Date of Birth: December 19, 1913
Date of Death: October 26, 2005
Place of Birth: Detroit, Michigan
Attorney and artist with a passion for lifelong learning
Estelle Koblin Nelson may have become a lawyer by default, but that didn’t deter her from excelling at that profession, and anything else she set her mind to.
With her older brother, Selden, set to go into the family’s auction house business, and a younger sister (Beatrice), Estelle’s father, Joseph (“Papa Joe”), insisted Estelle go to law school. After graduating from Central High School, Estelle entered the University of Detroit Law School on tuition money borrowed on Papa Joe’s life insurance policy.
The family had a strong Jewish identity with a reverence for learning. While in law school, Estelle was an officer and active member of the law professionals sorority Kappa Beta Pi, established to aid women in the legal profession and promote fellowship. In addition, she was one of the first officers of the university’s Women’s League, instituted to promote the social and academic interests of the university’s female students.
When she obtained her law degree in 1936, Estelle was one of only two females in her class. She was also one of only four women in Michigan at that time admitted to the State Bar. Her gender, however, prohibited her from court appearances, so she turned her energies into the research of law, and often helped her father negotiate contracts.
While attending a wedding, Estelle met wedding crasher Harold Nelson, and they married in 1937. Together, they raised two daughters, Marcia and Susan. Estelle’s interest in community affairs soon led her to becoming active in several women’s organizations and local charities, including the American Jewish Congress; Susan remembers her mother hosting “meetings, meetings, meetings” of thirty to forty women being held at their home.

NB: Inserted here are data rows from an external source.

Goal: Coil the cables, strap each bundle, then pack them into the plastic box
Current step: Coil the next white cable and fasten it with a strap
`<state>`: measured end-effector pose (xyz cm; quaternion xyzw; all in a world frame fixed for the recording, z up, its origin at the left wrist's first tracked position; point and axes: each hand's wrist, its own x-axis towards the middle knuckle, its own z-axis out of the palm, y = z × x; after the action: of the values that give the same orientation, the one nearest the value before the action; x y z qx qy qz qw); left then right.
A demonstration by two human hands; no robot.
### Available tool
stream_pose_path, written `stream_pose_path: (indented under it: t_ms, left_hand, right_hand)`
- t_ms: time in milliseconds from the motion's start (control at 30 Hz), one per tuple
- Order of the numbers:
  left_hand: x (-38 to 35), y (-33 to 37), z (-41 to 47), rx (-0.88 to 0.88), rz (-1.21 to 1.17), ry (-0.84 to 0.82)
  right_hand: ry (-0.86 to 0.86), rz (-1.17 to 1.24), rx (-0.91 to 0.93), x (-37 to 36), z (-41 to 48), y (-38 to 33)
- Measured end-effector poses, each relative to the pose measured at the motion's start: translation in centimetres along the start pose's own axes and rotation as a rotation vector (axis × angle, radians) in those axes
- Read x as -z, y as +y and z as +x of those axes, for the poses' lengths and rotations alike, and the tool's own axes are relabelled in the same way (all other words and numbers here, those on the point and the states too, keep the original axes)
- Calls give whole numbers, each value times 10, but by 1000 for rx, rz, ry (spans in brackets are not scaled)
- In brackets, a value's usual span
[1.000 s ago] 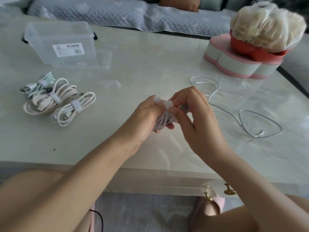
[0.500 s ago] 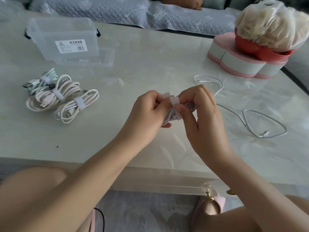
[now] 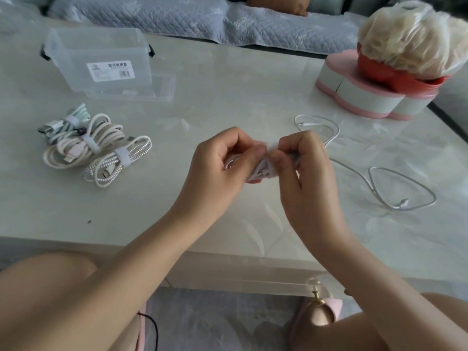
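Note:
Above the table's middle, my left hand (image 3: 222,158) and my right hand (image 3: 304,168) both grip a small white coiled cable (image 3: 260,171), mostly hidden between the fingers. My right fingers pinch a white strap (image 3: 272,145) at the top of that coil. Three strapped bundles lie at the left: a mint one (image 3: 73,120), a cream one (image 3: 83,145) and a silver braided one (image 3: 119,160). A loose white cable (image 3: 374,178) sprawls on the table to the right. The clear plastic box (image 3: 101,57) stands open at the back left.
The box's clear lid (image 3: 162,87) lies flat beside the box. A pink and white flower-shaped container (image 3: 362,97) with a red bowl and a bagged pale bundle (image 3: 415,39) sits at the back right. A grey quilted sofa (image 3: 202,19) runs behind the table.
My hands have drawn closer together around the coil, and the strap end that stuck up is now pressed down under my fingers. The view has shifted slightly.

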<state>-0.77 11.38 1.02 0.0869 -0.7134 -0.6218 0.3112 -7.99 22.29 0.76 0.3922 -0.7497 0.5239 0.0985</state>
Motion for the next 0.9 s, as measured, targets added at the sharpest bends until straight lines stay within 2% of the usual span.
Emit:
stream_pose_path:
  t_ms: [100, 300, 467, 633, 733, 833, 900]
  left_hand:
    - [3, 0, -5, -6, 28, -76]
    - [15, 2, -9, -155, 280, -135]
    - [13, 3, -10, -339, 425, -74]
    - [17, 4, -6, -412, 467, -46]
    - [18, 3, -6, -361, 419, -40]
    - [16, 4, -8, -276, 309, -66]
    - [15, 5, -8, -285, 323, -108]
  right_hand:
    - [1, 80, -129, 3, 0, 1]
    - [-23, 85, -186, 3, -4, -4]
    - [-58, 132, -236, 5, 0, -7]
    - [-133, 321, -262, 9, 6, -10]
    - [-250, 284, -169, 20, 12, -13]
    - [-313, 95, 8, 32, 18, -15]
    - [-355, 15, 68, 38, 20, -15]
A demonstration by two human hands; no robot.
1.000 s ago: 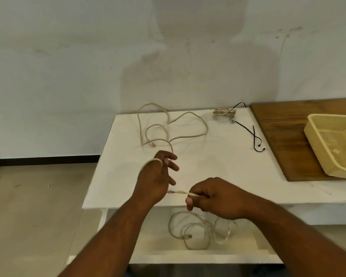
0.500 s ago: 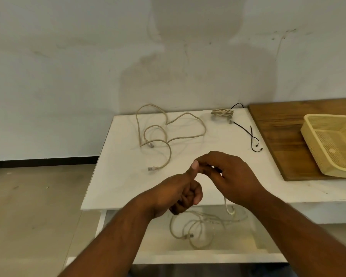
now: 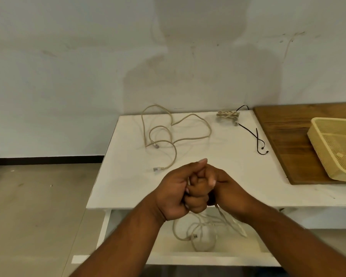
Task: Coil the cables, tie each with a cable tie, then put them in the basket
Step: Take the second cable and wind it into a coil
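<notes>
A: Beige cable — where is it?

B: You have it between your two hands at the near edge of the white table. Your left hand is curled into a fist around a strand, thumb pointing up. Your right hand presses against it, fingers folded over the same cable. Both are closed tight on it.

A: And the slack?

B: It drops from under your hands in loose loops over the lower white shelf, with one connector end hanging in the loops.

A: What else lies on the table?

B: A second beige network cable sprawls uncoiled on the far left part, one plug just beyond your left hand. A small coiled bundle sits at the back edge. A thin black cord runs beside it toward the wooden board.

A: The basket?

B: The pale yellow basket rests on that board at the right, partly cut off by the frame, well apart from your hands.
</notes>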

Estelle, however, longed to return to school, and after her children were grown, she began taking art classes through Mumford High School and art history classes at Wayne State University. This knowledge, along with her natural talent and a passion for the arts, led to her becoming a gifted artist in a variety of media, including fabric, print-making, and the needle arts.
She was a member of the Palette and Brush Club, the Scarab Club, the Bloomfield Birmingham Art Center Association, the Cranbrook Academy of Art, and the Surface Design Association of Michigan. She exhibited her work through one-woman shows in churches, synagogues, and the Oak Park Library, and was featured at larger shows at the Scarab Club and the University of Michigan.
“Her art was a passion, an expression of her self and identity,” Susan said. “She found validation of herself as an artist through her one-woman shows and with every piece of art she sold.”
In the mid-1960s, Estelle was hired as a librarian at the Oak Park library partly on her knowledge of Greek and Latin and a promise to the library director that she would obtain a Master’s degree in library science. Estelle fulfilled that promise and stayed at the Oak Park Library for about ten years. Following that, she became librarian at Temple Beth El in Bloomfield Township, where she remained for many years.
Both Susan and her sister, Marcia, remember their mother as a towering example of a Jewish woman pursuing her life’s gifts in art and academia.
“While her devotion to her family preceded all else, her quiet strength and independence in following her interests were valuable lessons to everyone in her life,” Susan wrote. “I have so much admiration for my mother. Her children, grandchildren and great-grandchildren have all inherited her lifelong love of learning.”